# Big Data Platform
## Assignment 2: MapReduce

**By:**  


Omer Gralnik, 20637768<br>Yam Daniel, 311515381

<br><br>

**The goal of this assignment is to:**
- Understand and practice the details of MapReduceEngine

**Instructions:**
- Students will form teams of two people each, and submit a single homework for each team.
- The same score for the homework will be given to each member of your team.
- Your solution is in the form of a Jupyter notebook file (with extension ipynb).
- Images/Graphs/Tables should be submitted inside the notebook.
- The notebook should be runnable and properly documented. 
- Please answer all the questions and include all your code.
- You are expected to submit a clear and pythonic code.
- You can change functions signatures/definitions.

**Submission:**
- Submission of the homework will be done via Moodle by uploading a Jupyter notebook.
- The homework needs to be entirely in English.
- The deadline for submission is on Moodle.
- Late submission won't be allowed.
  
  
- In case of identical code submissions - both groups will get a Zero. 
- Some groups might be selected randomly to present their code.

**Requirements:**  
- Python 3.6 should be used.  
- You should implement the algorithms by yourself using only basic Python libraries (such as numpy,pandas,etc.)

<br><br><br><br>

**Grading:**
- Q1 - 5 points - Initial Steps
- Q2 - 50 points - MapReduceEngine
- Q3 - 30 points - Implement the MapReduce Inverted index of the JSON documents
- Q4 - 5 points - Testing Your MapReduce
- Q5 - 10 points - Final Thoughts 

`Total: 100`

**Prerequisites**

In [None]:
!pip install names
!pip install pytest-shutil

**Imports**

In [None]:
# general
import os
# import random
import warnings
import sqlite3
# import csv
import names # we chose this package to generate random second names
import shutil
import threading
from queue import Queue

# ml
import pandas as pd

**Hide Warnings**

In [None]:
warnings.filterwarnings('ignore')

**Disable Autoscrolling**

In [None]:
%%javascript
IPython.OutputArea.prototype._should_scroll = function(lines) {
    
return false;
}

<br><br><br><br>
# Question 1
# Initial Steps

Write Python code to create 20 different CSV files in this format:  `myCSV[Number].csv`, where each file contains 10 records. 

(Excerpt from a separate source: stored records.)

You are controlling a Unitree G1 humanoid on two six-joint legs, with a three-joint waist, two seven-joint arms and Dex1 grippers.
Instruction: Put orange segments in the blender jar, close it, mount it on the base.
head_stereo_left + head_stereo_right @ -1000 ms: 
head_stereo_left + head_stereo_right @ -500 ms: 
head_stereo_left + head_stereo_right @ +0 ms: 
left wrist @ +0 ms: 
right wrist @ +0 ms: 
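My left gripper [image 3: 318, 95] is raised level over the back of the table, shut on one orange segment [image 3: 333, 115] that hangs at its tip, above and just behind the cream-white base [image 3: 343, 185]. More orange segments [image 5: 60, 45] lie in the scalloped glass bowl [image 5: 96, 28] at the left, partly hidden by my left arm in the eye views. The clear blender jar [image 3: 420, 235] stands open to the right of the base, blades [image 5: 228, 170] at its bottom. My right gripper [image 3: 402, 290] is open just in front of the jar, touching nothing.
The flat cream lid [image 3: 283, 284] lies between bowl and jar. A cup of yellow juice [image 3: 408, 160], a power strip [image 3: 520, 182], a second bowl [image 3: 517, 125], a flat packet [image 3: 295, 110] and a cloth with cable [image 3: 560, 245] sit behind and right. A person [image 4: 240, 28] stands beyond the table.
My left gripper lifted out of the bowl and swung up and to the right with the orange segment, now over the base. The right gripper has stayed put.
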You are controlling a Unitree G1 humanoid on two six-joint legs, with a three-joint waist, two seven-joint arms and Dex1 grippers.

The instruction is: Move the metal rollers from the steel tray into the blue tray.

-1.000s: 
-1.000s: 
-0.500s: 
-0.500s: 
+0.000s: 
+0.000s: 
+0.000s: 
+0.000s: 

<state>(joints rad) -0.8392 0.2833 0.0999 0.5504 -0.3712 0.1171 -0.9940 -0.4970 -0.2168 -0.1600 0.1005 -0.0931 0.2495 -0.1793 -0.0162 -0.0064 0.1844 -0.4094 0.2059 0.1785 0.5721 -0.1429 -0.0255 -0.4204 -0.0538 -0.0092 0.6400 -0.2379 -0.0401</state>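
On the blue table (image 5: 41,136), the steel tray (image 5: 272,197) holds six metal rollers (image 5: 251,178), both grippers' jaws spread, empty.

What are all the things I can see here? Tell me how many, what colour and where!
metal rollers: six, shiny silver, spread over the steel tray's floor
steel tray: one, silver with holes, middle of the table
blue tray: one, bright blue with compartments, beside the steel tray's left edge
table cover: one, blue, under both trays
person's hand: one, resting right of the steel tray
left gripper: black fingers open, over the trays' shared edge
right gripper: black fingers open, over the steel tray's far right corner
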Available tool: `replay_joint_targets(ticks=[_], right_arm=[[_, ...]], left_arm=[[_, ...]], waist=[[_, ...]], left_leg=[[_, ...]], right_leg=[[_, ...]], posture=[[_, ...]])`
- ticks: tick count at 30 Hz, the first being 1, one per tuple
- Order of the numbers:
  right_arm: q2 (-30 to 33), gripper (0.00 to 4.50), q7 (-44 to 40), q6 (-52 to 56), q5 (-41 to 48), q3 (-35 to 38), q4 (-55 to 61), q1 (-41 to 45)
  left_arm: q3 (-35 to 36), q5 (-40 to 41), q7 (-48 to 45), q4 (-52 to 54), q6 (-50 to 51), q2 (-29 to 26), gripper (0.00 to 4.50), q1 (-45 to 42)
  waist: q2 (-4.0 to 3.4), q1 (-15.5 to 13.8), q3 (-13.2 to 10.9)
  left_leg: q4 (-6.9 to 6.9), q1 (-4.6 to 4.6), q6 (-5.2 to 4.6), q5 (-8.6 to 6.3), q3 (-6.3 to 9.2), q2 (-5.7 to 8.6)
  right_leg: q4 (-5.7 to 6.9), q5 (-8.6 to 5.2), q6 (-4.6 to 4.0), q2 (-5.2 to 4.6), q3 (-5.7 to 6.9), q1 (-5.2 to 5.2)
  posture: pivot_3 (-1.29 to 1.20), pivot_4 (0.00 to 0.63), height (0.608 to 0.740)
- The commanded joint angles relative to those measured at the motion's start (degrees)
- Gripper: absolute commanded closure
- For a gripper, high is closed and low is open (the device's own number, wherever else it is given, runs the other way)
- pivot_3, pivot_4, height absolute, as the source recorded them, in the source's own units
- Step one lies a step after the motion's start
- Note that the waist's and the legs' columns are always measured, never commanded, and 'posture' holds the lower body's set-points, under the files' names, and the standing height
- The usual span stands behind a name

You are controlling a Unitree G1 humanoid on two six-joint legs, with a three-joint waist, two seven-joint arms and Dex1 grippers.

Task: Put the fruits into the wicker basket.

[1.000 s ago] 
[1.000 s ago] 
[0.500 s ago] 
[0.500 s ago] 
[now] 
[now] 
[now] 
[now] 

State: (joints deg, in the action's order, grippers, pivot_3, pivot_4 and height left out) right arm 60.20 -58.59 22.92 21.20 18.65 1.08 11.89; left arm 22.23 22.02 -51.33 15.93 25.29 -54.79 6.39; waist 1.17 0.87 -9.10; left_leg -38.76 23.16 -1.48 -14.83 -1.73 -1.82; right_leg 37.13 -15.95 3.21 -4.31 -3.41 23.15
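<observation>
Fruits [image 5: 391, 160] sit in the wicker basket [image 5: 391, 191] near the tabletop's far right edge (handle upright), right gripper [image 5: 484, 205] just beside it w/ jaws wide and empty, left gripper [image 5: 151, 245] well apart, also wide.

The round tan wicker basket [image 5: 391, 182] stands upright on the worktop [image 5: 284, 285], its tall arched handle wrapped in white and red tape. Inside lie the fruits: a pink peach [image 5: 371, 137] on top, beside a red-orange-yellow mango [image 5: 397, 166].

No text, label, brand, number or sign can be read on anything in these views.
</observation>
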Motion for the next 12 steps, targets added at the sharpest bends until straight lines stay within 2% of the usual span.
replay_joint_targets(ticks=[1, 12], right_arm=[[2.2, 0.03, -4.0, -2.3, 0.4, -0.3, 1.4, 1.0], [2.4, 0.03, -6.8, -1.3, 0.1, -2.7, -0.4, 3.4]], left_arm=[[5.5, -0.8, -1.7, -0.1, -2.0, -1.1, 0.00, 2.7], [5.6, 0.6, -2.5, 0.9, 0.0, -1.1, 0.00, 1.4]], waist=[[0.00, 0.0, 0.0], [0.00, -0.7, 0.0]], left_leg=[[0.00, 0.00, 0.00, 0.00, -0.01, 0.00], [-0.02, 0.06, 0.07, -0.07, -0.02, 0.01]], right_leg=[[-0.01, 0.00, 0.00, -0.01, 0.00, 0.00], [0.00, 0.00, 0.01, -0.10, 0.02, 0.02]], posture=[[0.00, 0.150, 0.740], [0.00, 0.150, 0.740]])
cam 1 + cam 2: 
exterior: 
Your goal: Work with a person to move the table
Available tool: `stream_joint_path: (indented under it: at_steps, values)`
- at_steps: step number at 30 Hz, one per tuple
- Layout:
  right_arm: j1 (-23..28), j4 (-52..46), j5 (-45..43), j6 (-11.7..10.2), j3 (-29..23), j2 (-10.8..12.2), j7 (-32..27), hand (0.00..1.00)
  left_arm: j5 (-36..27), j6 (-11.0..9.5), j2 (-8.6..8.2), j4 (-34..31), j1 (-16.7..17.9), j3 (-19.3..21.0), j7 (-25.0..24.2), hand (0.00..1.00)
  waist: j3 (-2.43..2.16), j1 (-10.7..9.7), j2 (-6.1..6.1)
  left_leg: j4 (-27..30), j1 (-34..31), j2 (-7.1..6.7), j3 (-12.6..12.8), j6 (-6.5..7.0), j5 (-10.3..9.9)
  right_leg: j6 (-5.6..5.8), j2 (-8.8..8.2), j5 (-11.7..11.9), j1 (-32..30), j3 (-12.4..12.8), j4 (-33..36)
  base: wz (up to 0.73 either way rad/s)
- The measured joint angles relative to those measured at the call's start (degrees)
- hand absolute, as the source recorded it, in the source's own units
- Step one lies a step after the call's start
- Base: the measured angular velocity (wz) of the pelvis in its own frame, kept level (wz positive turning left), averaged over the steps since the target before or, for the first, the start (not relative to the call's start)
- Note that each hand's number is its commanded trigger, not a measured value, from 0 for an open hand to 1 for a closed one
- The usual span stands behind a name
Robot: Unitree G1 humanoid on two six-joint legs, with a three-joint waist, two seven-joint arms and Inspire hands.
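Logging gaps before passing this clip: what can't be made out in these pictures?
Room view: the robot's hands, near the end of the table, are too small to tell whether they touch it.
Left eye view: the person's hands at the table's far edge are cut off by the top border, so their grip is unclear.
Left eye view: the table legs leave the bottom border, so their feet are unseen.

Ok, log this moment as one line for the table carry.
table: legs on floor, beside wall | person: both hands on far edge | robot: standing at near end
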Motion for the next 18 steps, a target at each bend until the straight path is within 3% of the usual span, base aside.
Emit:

The schema is `(‘firstname’,’secondname’,city’)`  

Values should be randomly chosen from the lists: 
- `firstname` : `[John, Dana, Scott, Marc, Steven, Michael, Albert, Johanna]`  
- `city` : `[New York, Haifa, München, London, Palo Alto,  Tel Aviv, Kiel, Hamburg]`  
- `secondname`: any value  

In [None]:
# define folder path in which the data will be saved
folder_path = '/Users/omergralnik/Machine Learning _ Data science/First Year/Semester A/Big Data Platforms/Datasets/HW2'

# define 'queue' variable which will be used to return the values of the functions in the threads
queue = Queue()

In [None]:
firstname = ['John', 'Dana', 'Scott', 'Marc', 'Steven', 'Michael', 'Albert', 'Johanna']
city = ['NewYork', 'Haifa', 'Munchen', 'London', 'PaloAlto',  'TelAviv', 'Kiel', 'Hamburg']

# using 'names' library we could easily generate random second names
secondname = []
for i in range(len(firstname)):
    random_name = names.get_first_name()
    secondname.append(random_name)

# let's create the 20 csvs
for i in range(1,21):
    df = pd.DataFrame(list(zip(firstname, secondname, city)),
                columns=['firstname', 'secondname', 'city'])
    df.to_csv(f'{folder_path}/myCSV{i}.csv', index=False)


Use python to Create `mapreducetemp` and `mapreducefinal` folders

In [None]:
# check if the folder exist, if so then remove it and create a new one
if os.path.exists(f'{folder_path}/mapreducetemp'):
    shutil.rmtree(f'{folder_path}/mapreducetemp')
os.mkdir(f'{folder_path}/mapreducetemp')

if os.path.exists(f'{folder_path}/mapreducefinal'):
    shutil.rmtree(f'{folder_path}/mapreducefinal')
os.mkdir(f'{folder_path}/mapreducefinal')

<br><br><br>
# Question 2
## MapReduceEngine

Write Python code to create an SQLite database with the following table

`TableName: temp_results`   
`schema: (key:TEXT,value:TEXT)`

In [None]:
connection = sqlite3.connect(f'{folder_path}/hw2.db')
cursor = connection.cursor()

cursor.execute('''CREATE TABLE IF NOT EXISTS temp_results(
                    key text,
                    value text)''')

1. **Create a Python class** `MapReduceEngine` with method `def execute(input_data, map_function, reduce_function)`, such that:
    - `input_data`: is an array of elements
    - `map_function`: is a pointer to the Python function that returns a list where each entry of the form (key,value) 
    - `reduce_function`: is pointer to the Python function that returns a list where each entry of the form (key,value)

<br><br>

**Implement** the following functionality in the `execute(...)` function:

<br>

1. For each key  from the  input_data, start a new Python thread that executes map_function(key) 
<br><br>
2. Each thread will store results of the map_function into mapreducetemp/part-tmp-X.csv where X is a unique number per each thread.
<br><br>
3. Keep the list of all threads and check whether they are completed.
<br><br>
4. Once all threads completed, load content of all CSV files into the temp_results table in SQLite.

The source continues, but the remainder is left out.